## Instructions for the task
Stopping right after the line with "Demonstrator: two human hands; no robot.", please reproduce the material below exactly from its first line.

## Supplied data

※

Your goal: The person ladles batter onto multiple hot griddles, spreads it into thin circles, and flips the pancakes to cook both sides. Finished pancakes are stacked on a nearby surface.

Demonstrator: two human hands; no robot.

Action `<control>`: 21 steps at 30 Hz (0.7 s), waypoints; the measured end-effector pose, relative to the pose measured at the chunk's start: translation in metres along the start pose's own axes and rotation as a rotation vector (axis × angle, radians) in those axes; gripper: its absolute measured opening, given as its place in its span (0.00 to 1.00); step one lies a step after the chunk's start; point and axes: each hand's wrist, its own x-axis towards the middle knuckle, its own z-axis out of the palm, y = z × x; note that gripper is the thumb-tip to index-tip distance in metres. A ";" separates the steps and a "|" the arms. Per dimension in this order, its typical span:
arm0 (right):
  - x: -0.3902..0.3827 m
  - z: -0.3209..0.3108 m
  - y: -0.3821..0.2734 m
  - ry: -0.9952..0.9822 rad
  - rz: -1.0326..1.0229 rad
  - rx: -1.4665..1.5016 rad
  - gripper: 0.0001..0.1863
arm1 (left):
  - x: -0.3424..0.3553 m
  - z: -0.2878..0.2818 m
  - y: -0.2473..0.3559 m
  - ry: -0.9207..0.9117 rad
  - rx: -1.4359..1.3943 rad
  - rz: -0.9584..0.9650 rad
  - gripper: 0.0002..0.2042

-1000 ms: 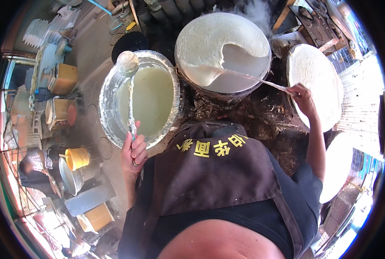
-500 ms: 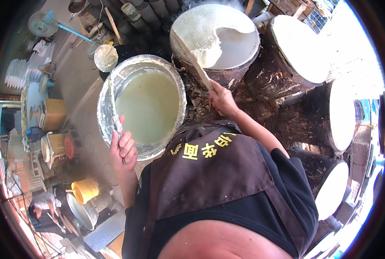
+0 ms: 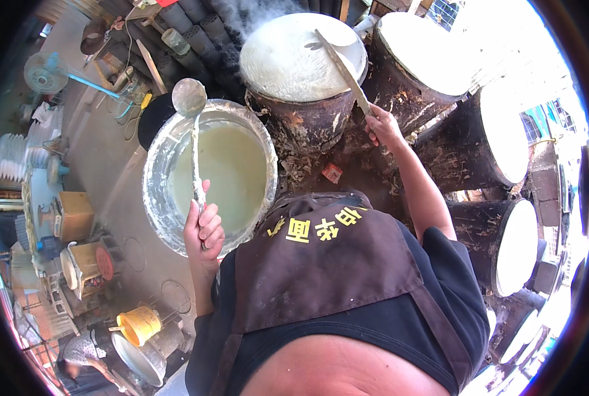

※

## Solution to the problem
Your goal: The person ladles batter onto multiple hot griddles, spreads it into thin circles, and flips the pancakes to cook both sides. Finished pancakes are stacked on a nearby surface.

Demonstrator: two human hands; no robot.

No additional output is needed.